- [Work request]: Would you transcribe the entries below, beginning at the line with "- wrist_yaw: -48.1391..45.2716" and ending after the line with "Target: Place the", exactly, with no picture and nothing more?

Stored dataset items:
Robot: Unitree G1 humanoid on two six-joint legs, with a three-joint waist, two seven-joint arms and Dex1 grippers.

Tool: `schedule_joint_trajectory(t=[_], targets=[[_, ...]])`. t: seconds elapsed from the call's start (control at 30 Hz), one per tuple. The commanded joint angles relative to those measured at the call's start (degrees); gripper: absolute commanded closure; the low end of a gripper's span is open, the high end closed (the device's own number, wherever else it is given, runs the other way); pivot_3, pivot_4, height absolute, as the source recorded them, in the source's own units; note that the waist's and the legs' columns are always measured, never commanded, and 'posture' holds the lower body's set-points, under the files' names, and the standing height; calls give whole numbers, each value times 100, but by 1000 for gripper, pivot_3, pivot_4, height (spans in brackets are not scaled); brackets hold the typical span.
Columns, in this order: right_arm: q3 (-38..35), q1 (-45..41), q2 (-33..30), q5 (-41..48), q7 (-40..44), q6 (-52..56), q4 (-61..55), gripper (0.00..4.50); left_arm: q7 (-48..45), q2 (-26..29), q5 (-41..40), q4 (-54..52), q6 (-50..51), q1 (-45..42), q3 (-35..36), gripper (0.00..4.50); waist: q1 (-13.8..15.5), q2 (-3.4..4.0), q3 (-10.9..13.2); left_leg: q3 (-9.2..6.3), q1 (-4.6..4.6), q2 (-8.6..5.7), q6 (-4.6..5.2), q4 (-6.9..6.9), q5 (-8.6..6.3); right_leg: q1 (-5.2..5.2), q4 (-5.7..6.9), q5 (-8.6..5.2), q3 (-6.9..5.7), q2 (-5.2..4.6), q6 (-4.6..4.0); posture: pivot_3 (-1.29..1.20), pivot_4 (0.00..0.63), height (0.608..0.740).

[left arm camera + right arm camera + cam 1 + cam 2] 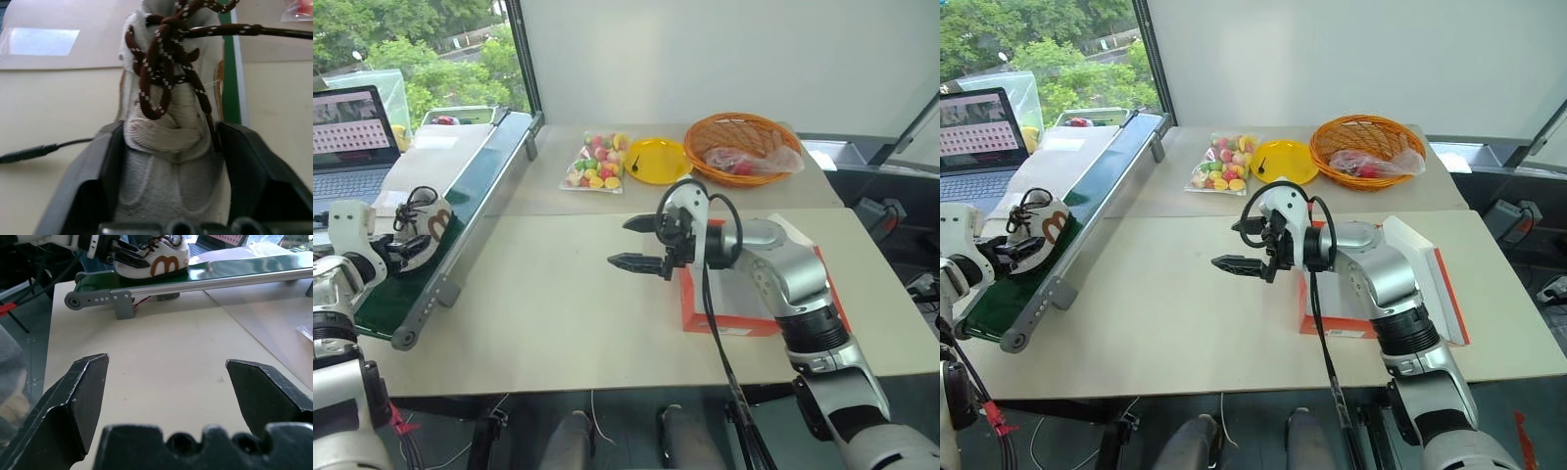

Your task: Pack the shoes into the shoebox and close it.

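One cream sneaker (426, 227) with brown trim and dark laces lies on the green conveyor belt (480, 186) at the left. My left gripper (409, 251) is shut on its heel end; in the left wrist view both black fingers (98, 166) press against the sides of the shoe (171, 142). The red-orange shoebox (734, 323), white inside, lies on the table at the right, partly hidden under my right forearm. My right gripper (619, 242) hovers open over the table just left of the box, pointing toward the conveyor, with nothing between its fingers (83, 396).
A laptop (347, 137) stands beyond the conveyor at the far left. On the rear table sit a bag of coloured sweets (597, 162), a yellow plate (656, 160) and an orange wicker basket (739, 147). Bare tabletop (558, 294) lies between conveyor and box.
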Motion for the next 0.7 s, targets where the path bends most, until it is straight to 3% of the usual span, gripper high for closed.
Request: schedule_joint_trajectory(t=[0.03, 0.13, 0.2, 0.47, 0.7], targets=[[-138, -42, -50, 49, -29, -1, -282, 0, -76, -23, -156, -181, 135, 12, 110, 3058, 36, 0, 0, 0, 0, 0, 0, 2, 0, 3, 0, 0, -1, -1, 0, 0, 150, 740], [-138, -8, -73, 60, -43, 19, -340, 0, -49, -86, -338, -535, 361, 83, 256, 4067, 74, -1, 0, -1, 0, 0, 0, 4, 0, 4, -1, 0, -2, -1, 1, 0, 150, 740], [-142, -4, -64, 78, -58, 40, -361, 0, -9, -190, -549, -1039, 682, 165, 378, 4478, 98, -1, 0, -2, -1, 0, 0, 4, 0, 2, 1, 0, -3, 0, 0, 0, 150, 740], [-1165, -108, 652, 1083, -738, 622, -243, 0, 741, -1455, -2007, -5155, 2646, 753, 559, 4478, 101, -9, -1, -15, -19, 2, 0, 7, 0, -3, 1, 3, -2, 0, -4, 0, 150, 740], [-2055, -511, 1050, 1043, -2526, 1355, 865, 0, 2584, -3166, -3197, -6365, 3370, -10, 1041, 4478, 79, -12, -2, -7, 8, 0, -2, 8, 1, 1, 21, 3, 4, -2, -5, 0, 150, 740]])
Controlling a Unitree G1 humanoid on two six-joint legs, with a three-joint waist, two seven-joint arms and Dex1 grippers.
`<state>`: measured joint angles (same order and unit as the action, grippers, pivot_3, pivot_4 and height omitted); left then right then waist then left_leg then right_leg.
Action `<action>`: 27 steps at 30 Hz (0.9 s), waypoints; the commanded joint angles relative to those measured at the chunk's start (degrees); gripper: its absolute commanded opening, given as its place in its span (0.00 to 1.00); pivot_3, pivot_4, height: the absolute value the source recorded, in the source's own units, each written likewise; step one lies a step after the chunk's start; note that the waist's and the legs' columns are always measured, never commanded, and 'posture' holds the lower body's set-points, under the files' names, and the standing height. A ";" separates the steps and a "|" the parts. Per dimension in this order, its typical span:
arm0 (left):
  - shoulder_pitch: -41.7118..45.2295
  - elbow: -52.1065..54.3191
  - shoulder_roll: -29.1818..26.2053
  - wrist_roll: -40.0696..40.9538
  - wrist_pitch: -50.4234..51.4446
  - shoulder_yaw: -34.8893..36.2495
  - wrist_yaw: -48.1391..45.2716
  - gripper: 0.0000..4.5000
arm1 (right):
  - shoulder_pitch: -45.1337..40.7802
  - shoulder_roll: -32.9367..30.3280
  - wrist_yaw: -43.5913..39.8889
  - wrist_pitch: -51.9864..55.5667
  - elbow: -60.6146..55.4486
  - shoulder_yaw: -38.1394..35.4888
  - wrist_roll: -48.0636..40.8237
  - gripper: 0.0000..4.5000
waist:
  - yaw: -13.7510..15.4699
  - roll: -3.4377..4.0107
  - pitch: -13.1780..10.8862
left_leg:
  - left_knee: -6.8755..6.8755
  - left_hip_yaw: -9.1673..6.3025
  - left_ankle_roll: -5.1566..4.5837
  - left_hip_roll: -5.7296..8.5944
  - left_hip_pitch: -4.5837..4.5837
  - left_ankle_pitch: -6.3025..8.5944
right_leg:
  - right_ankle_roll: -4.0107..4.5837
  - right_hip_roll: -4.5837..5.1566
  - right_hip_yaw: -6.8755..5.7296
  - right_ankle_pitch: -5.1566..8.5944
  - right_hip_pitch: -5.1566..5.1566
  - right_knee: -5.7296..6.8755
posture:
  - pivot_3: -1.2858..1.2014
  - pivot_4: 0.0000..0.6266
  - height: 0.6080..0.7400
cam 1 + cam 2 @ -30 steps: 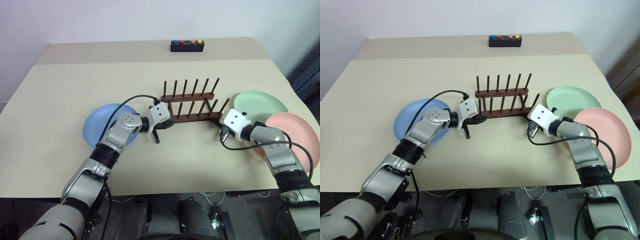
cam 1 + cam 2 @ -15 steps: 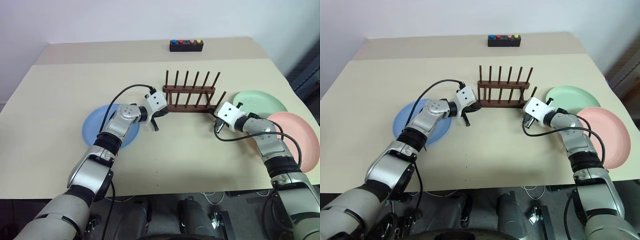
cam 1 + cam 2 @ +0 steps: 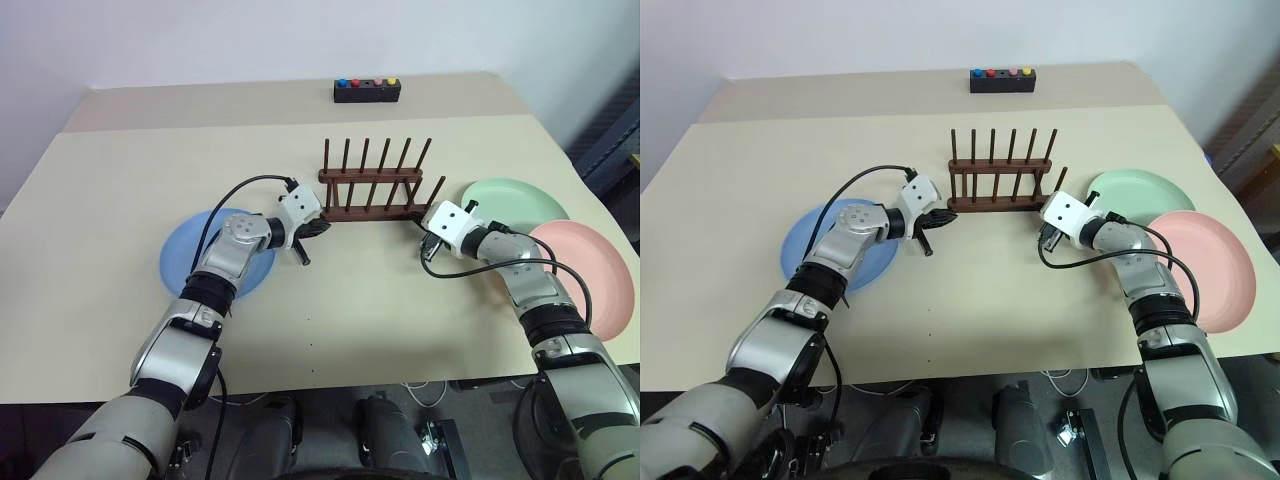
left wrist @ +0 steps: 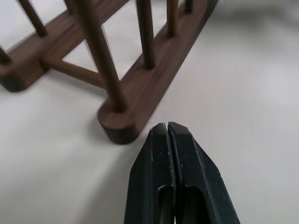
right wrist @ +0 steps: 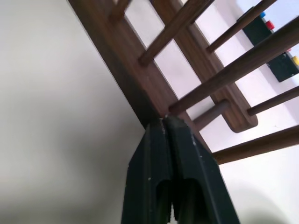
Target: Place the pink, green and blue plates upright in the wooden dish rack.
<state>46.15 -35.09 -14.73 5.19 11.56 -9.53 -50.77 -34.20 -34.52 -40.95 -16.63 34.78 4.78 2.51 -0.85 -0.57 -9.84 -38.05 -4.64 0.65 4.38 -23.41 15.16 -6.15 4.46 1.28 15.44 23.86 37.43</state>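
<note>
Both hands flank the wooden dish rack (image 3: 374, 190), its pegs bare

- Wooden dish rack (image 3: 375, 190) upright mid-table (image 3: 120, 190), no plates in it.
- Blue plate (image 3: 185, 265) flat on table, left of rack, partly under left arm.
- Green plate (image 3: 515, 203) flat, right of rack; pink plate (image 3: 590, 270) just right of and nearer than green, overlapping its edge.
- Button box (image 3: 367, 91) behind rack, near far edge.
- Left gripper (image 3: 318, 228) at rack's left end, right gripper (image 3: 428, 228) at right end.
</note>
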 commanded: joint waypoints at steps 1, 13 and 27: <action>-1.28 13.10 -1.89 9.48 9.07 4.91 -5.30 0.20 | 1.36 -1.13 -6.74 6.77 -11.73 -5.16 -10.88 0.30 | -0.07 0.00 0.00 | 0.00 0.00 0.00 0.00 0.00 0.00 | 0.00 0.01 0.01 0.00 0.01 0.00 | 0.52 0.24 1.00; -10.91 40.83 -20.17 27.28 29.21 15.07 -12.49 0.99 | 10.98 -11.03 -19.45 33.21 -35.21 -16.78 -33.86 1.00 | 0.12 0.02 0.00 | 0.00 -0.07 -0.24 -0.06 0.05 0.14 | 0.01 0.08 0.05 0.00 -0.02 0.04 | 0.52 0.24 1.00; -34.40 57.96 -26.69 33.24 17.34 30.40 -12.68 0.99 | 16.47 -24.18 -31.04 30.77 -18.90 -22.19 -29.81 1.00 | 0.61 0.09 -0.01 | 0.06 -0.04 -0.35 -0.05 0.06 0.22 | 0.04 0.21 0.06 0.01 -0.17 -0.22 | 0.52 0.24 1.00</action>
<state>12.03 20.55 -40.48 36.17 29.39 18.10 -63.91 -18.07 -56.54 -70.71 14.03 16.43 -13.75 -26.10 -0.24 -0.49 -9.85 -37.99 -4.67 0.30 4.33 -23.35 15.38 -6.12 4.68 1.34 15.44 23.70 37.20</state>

- [Your response]:
  - wrist_yaw: -48.1391..45.2716
  - gripper: 0.0000..4.5000
arm1 (right):
  - shoulder_pitch: -45.1337..40.7802
  - shoulder_roll: -32.9367..30.3280
  - wrist_yaw: -43.5913..39.8889
  - wrist_pitch: -51.9864..55.5667
  - elbow: -60.6146..55.4486
  - shoulder_yaw: -38.1394..35.4888
  - wrist_roll: -48.0636..40.8237
  - gripper: 0.0000..4.5000
waist:
  - yaw: -13.7510..15.4699
  - roll: -3.4377..4.0107
  - pitch: -13.1780..10.8862
left_leg:
  - left_knee: -6.8755..6.8755
  - left_hip_yaw: -9.1673..6.3025
  - left_ankle_roll: -5.1566..4.5837
  - left_hip_roll: -5.7296..8.5944
  - left_hip_pitch: -4.5837..4.5837
  - left_ankle_pitch: -6.3025..8.5944
right_leg:
  - right_ankle_roll: -4.0107..4.5837
  - right_hip_roll: -4.5837..5.1566
  - right_hip_yaw: -6.8755..5.7296
  - right_ankle_pitch: -5.1566..8.5944
  - right_hip_pitch: -5.1566..5.1566
  - right_knee: -5.7296..6.8755
posture:
  - pivot_3: -1.2858..1.2014
  - pivot_4: 0.0000..0.6266
  - height: 0.6080..0.7400
cam 1 + cam 2 @ -30 steps: 
cam 1 + cam 2 @ -15 steps: 
cam 1 + cam 2 @ +0 steps: 
left wrist @ +0 steps: 
right wrist @ +0 steps: 
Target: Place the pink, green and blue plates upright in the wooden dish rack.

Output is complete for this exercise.